Melansir AP, Cagaptay mengatakan Erdogan memiliki banyak cara untuk melemahkan pencalonan Imamoglu, seperti memanfaatkan kendalinya atas media, lembaga, dan peradilan, serta mengeksploitasi lanskap politik yang tidak seimbang.

"Namun, tindakannya untuk melakukan penangkapan dengan cara nuklir menunjukkan kepada saya bahwa bukan Imamoglu, melainkan Erdogan yang tampaknya dalam masalah," kata Cagaptay.

"Tepat saat Imamoglu akan dilantik sebagai kandidat presiden CHP ... Erdogan memutuskan untuk membunuhnya sejak awal," katanya.

Sehari sebelum penangkapannya, Universitas Istanbul membatalkan ijazah Imamoglu, dengan alasan dugaan penyimpangan dalam pemindahannya tahun 1990 dari universitas swasta di Siprus utara ke Fakultas Administrasi Bisnis.

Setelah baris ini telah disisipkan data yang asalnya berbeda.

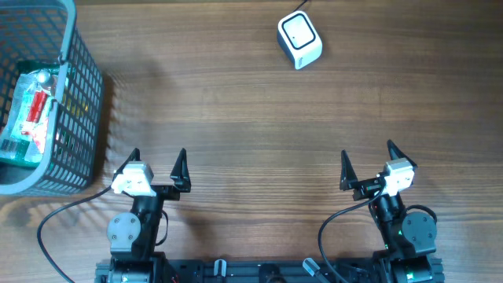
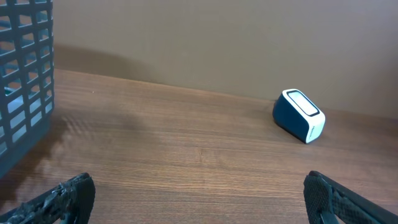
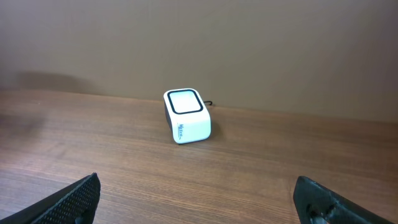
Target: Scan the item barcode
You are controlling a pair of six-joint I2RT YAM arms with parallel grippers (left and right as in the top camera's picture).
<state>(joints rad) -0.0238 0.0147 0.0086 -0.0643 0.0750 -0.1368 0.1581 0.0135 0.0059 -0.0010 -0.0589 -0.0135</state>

Keputusan yang belum pernah terjadi sebelumnya ini secara efektif mendiskualifikasi politisi tersebut dari pencalonan presiden. Berdasarkan hukum Turki, hanya lulusan universitas yang dapat menduduki jabatan presiden. Imamoglu mengatakan bahwa ia akan mengajukan banding atas keputusan tersebut secara hukum.

3. Berulang Kali Hadapi Gugatan Hukum

Bahkan sebelum penangkapannya, Imamoglu menghadapi serangkaian gugatan hukum, termasuk tuduhan mencoba memengaruhi ahli hukum yang menyelidiki kotamadya yang dipimpin oposisi dan diduga mengancam jaksa penuntut. Kasus-kasus tersebut dapat mengakibatkan hukuman penjara dan larangan politik.

Pada tahun 2022, ia dihukum karena menghina anggota Dewan Pemilihan Umum Tertinggi Turki menyusul pembatalan pemilihan wali kota tahun 2019 dan dijatuhi hukuman lebih dari dua tahun penjara. Ia mengajukan banding atas hukumannya, yang juga dapat melarangnya memegang jabatan publik, dan tetap bebas selama proses yang sedang berlangsung.

4. Masih Tetap Berani Mengkritik Erdogan

Beberapa bulan terakhir di Turki telah terjadi gelombang penangkapan dan tindakan keras yang menargetkan tokoh politik dan aktivis, termasuk jurnalis dan wali kota terpilih yang telah dicopot dari jabatannya dan digantikan dengan pejabat yang ditunjuk pemerintah.

Dua pemimpin bisnis ditahan sebentar dan sekarang menghadapi tuntutan karena mengkritik kebijakan pemerintah. Seorang manajer bakat yang mewakili beberapa aktor Turki ditangkap pada bulan Januari dan didakwa berupaya menggulingkan pemerintah atas dugaan keterlibatannya dalam protes antipemerintah pada tahun 2013.

Umit Ozdag, pemimpin partai sayap kanan kecil dan kritikus Erdogan yang blak-blakan juga ditangkap pada bulan Januari atas tuduhan menghasut kebencian dan permusuhan, melalui serangkaian unggahan antipengungsi di media sosial.

Di antara tahanan terkenal lainnya adalah Selahattin Demirtas, mantan pemimpin populer partai politik pro-Kurdi Turki yang ditangkap pada tahun 2016 atas tuduhan terkait terorisme dan Osman Kavala, seorang pengusaha dan aktivis hak asasi manusia yang dipenjara pada tahun 2017 karena diduga berupaya menggulingkan pemerintah. Penahanan mereka yang terus berlanjut meskipun ada keputusan Pengadilan Hak Asasi Manusia Eropa yang mendukung pembebasan mereka telah menuai kecaman internasional.